**Task objective:** Repeat only the stretch of lines below that runs from the line with "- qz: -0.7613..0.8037" through the line with "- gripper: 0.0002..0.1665", unaltered.

**The data:**
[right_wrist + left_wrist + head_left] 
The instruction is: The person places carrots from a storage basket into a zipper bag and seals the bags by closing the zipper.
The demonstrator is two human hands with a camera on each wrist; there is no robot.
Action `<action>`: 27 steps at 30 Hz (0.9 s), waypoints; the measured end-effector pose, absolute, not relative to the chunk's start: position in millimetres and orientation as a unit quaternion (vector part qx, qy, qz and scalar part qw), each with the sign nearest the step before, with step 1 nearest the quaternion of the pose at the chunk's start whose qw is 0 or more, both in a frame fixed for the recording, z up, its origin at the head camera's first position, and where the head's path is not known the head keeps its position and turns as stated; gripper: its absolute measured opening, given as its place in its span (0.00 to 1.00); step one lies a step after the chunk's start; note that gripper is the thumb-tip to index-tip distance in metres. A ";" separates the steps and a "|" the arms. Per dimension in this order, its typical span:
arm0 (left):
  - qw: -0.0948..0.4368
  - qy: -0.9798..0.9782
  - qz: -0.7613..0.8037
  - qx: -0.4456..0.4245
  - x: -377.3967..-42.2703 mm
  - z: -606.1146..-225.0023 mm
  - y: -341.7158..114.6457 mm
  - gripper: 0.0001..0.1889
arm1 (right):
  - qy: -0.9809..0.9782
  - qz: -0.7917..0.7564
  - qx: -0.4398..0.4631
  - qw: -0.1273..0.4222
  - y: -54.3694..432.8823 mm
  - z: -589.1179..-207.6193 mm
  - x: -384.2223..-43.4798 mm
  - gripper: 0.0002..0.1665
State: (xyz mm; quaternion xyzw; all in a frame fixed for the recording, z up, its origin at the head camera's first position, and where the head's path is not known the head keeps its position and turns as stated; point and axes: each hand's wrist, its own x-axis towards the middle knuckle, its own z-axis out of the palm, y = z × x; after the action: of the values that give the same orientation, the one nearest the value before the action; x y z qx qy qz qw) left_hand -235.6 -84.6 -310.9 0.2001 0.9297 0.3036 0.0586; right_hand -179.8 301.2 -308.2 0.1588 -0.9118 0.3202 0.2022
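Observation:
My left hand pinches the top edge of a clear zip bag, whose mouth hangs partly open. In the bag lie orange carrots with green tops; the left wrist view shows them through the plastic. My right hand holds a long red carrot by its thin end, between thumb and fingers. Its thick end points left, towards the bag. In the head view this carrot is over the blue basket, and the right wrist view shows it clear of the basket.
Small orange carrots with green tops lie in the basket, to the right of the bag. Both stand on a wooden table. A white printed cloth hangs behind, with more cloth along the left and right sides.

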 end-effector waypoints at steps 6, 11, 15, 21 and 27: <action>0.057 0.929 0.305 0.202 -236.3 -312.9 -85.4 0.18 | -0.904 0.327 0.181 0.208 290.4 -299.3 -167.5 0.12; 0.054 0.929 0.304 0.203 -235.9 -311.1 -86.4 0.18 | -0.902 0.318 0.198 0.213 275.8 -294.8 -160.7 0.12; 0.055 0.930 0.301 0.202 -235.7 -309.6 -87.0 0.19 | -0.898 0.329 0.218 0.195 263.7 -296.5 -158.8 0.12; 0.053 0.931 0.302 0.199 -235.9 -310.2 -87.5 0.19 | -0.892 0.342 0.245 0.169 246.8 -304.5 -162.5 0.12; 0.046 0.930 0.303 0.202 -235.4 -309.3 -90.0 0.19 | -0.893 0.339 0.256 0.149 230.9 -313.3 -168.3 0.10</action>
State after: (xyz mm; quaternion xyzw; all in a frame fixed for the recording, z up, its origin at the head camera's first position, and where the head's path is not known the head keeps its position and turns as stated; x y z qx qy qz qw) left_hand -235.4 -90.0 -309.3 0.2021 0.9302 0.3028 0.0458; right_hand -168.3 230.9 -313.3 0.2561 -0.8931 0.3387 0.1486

**Response area:**
  - qz: -0.7613..0.8037
  - qx: -0.4456..0.4245
  - x: -377.3967..-42.2703 mm
  - z: -606.1146..-225.0023 mm
  - y: -341.7158..114.6457 mm
  - gripper: 0.0001..0.1889
arm1 (right):
  - qy: -0.9809..0.9782
  - qz: -0.7917..0.7564
  - qx: -0.4398..0.4631
  - qw: -0.1273..0.4222
  - y: -54.3694..432.8823 mm
  - z: -589.1179..-207.6193 mm
  - x: -384.2223..-43.4798 mm
  - gripper: 0.0002..0.1665

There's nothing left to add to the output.